- WHAT YOU SHOULD DO
From the data that follows, copy every line with the string "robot".

- EXTRACTED DATA
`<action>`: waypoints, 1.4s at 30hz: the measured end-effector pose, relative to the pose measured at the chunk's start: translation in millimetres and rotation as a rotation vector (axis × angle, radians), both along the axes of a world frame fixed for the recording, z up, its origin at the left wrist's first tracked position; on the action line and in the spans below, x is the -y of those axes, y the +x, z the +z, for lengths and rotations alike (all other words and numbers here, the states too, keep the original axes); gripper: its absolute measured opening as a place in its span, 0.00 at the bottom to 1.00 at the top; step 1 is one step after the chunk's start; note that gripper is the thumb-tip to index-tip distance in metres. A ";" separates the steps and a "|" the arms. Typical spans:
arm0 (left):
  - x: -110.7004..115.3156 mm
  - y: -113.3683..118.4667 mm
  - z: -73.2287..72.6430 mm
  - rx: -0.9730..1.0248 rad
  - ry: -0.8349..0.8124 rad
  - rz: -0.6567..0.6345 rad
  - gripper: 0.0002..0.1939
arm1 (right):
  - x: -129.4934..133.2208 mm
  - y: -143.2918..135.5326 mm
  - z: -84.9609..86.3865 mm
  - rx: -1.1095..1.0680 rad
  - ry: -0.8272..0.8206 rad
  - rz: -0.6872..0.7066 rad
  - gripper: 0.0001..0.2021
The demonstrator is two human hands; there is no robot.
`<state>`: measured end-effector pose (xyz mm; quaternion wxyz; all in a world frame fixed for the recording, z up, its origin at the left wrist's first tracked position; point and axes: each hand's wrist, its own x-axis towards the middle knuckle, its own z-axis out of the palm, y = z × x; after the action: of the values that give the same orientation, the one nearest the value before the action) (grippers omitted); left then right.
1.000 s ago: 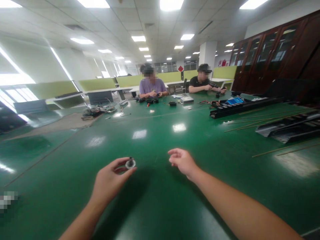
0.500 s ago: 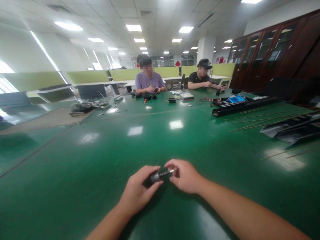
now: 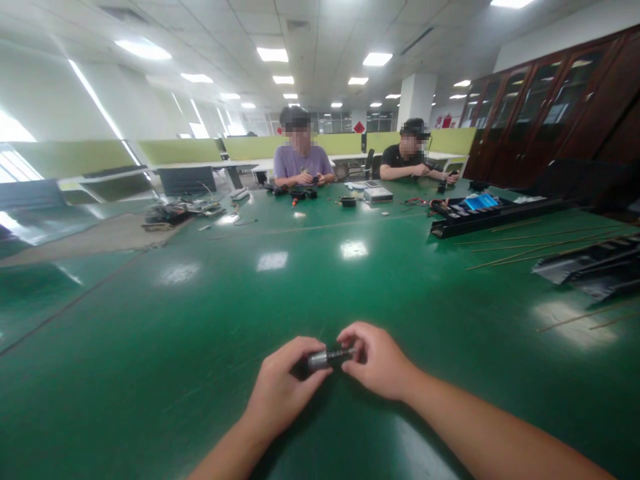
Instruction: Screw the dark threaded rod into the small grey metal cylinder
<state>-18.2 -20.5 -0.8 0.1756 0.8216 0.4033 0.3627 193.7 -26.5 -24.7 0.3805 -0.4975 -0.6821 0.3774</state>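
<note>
In the lower centre of the frame, the left hand point(image 3: 287, 380) is gripping a small silver-and-black cylindrical metal piece point(image 3: 320, 361) between thumb and fingers, its dark slender end pointing towards the right of the frame. The right hand point(image 3: 377, 360) is curling around the tip of that slender end, thumb and fingers bent close to it; whether they are pinching it firmly is too blurred to tell. Both hands are working just above the glossy green desk point(image 3: 225, 307). In the upper centre, a person in a purple T-shirt point(image 3: 303, 163) is sitting at the far side, holding a small dark object, while a person in a black T-shirt point(image 3: 405, 159) is leaning on the desk further right. A loose pile of grey scrap parts point(image 3: 173, 212) is lying at left of centre, and a small black rectangular box point(image 3: 348, 201) is resting near the upper centre. Towards the right edge, long black metal channels point(image 3: 493, 215) and thin yellowish rods point(image 3: 530, 250) are lying across the desk.
</note>
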 end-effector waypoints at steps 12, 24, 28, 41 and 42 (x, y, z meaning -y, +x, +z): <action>-0.1 -0.1 -2.6 0.002 0.015 -0.009 0.11 | 3.2 -3.9 -1.4 0.044 0.039 0.001 0.15; -1.2 -4.1 -2.5 -0.019 0.042 -0.073 0.13 | 2.5 -5.9 4.3 0.075 0.073 -0.018 0.17; -1.0 -4.4 -4.0 -0.007 0.056 -0.069 0.14 | 1.3 -8.3 2.7 0.094 0.116 -0.013 0.17; -0.8 -2.9 -5.0 0.001 0.024 -0.042 0.13 | -1.6 -6.8 -3.6 0.075 0.146 0.009 0.19; -1.0 -2.8 -5.3 0.004 0.021 -0.032 0.13 | -1.5 -6.9 -4.1 0.069 0.140 0.012 0.20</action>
<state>-21.1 -19.5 -6.0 0.1734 0.8291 0.3859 0.3655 186.8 -25.0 -28.9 0.3885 -0.4782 -0.7225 0.3137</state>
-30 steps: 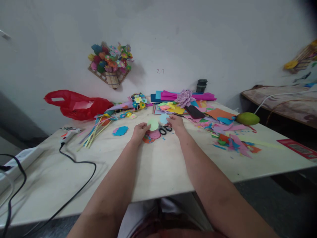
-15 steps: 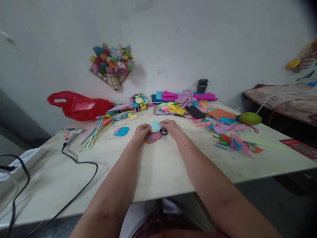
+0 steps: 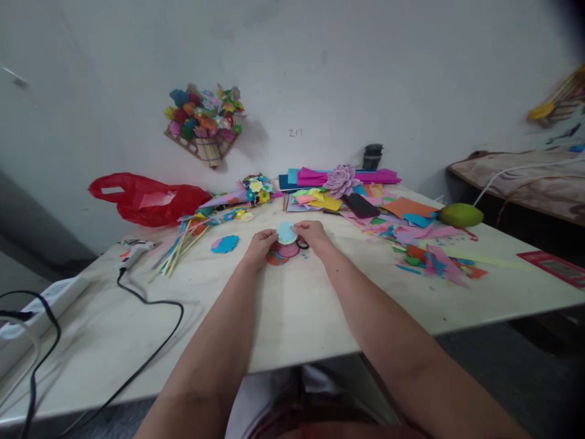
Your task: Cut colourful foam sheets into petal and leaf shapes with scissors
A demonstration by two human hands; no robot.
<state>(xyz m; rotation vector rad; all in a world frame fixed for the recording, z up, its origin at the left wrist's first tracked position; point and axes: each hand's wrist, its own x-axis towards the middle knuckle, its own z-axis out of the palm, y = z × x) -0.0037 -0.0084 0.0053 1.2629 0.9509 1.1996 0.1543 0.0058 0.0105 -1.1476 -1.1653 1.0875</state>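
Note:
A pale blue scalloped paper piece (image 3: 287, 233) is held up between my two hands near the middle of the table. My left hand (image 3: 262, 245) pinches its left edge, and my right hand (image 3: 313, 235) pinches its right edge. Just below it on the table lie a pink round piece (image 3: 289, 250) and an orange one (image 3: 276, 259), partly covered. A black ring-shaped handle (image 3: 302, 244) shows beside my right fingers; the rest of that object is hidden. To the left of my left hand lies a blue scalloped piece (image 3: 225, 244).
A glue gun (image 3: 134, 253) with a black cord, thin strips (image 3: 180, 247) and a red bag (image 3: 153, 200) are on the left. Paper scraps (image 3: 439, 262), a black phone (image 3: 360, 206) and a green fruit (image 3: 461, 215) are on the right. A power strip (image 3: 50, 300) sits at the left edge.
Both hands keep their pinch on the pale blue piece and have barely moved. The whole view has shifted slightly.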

- EXERCISE RESULT
The demonstrator is two human hands; there is no robot.
A demonstration by two human hands; no robot.

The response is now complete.